The political situation in Belgium has changed a lot in the past year.
International Women’s day, Belgium.
Radicalisation of workers affects young women
The government has been forced to launch a big attack on the rights of workers, especially on their pension entitlement. In the summer they announced that workers in Belgium were taking up their pension too quickly. Because of the sharp rise in the ageing of the population everybody would have to work longer to sustain our social security system, otherwise it would collapse.
The other side of the story is that Belgian workers are on average more productive than on a European level; when they take early retirement they are already worn out. Also, for the past twenty years, in order to stimulate the economy and job creation, the different governments have given the bosses enormous reductions in the amount they have to pay to social security and to taxes. By lowering the amount available for the work-force when they retire, this amounts to an indirect attack on wages. Today more than a million people are unemployed or underemployed in Belgium. The only thing that changed is the profits, which have been rising significantly in the last few years.
These proposals meant that the leadership of the unions was confronted with enormous anger from the rank and file. They were pushed far further than they ever wanted to go. For the first time in twelve years, Belgian society was confronted with a general strike – two in one month actually – with one of the biggest demonstrations of workers seen in years. Thousands marched into the streets. This resistance was also reflected in a growing hatred and anger towards the Social Democrats, who have been in government for almost twenty years. Union leaders are now forced to put in question their relationship with them and with the Christian Democrats. There is a growing, critical minority among the working class who are looking for an alternative.
Women workers hit hard
The neo-liberal offensive has for years worsened the situation for Belgian workers, especially female workers who have been far more touched by unemployment, attacks on benefits and underemployment. 40% of working women now work part time. Single parent families are hard hit by poverty; 80% of single parent families with a female parent are officially poor. More and more women are found in very flexible, low paid and insecure jobs.
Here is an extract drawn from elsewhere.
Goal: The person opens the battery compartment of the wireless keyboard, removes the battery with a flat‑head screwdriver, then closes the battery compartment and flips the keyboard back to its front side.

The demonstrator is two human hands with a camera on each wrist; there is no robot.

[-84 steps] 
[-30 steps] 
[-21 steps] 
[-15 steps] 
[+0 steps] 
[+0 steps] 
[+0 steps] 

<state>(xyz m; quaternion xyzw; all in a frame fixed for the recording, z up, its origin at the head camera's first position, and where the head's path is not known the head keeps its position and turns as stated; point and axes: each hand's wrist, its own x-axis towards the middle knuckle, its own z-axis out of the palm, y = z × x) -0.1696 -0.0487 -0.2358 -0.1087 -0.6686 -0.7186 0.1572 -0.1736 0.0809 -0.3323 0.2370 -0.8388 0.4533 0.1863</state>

And then there is the pensions question. In the ‘90s a decision was taken by the government that women would also have to have a career of 45 years instead of 40 years as before. This would go up in stages and in 2007 everyone in Belgium will have to work for 45 years to get a full pension. A lot of women work part time and often lose a few years when the children come along as child care would easily cost you half or more of your wages. So already a lot of women were not able to assure a full pension for themselves. Now it will be almost impossible for women to get it.
The recently proposed "Generation Pact" which led to the two general strikes in October last year, was an attempt to break the early retirement system (among others). The new arrangement on early retirement (pre-pension) means that the big majority of women – 70% according to the unions – will not be able to get it. The strikes forced the government to make concessions. A big one is new negotiations on the jobs that would get exceptional pre-pension arrangements – so-called ‘hard jobs’ – and on periods in which you did not work being ‘equalised periods’, counted in the career years. So it is possible that the huge figure for women not qualifying will go down. Definitely some professions in the health sector, like nurses, will count as ‘hard jobs’. It is clear however that these new negotiations will not save all women’s pre-pension rights.
Radicalisation
The strikes and the growing radicalisation have had an effect on working women. For a lot of young female workers it was their first time on a picket line, in an open confrontation with their bosses and the government. We always said that in the process of taking part in the class struggle, female workers would start to question their own lives and the difficulties they face. This process is already underway. For example, the World March of Women took place also in October last year. It is usually dominated by the bourgeois and petty bourgeois feminists, but this time we saw a huge presence of trade union women, who formed two very animated and combative blocks in the demonstration, carrying placards with demands on pensions, wages, and broader social demands.
We are organising an event on International Women’s Day aimed at attracting a new layer of radicalised women to the ideas of socialism. We aim to have 100 present. The main theme is "The emancipation of women: victims of 25 years of neo-liberalism". There will be workshops about how to fight violence in the family and a report of the Campaign Against Domestic Violence with Sinead from Scotland speaking.
Recently, in our anti-fascist work, especially around the demonstrations against the NSV – the unofficial student group of the Vlaams Belang – and the economic congress of the Vlaams Belang, we produced an article on their programme on women. It involves a serious attack on women’s independence, wages, social rights and reproductive rights.
We will also have a campaigning day (all the branches separately) on the 8th of March, having stalls around this theme at universities, in busy streets, at stations. Where we’ve got the strength, we will also try and mobilise at workplaces where a lot of women work (hospitals, supermarkets) to sell our paper and give out leaflets.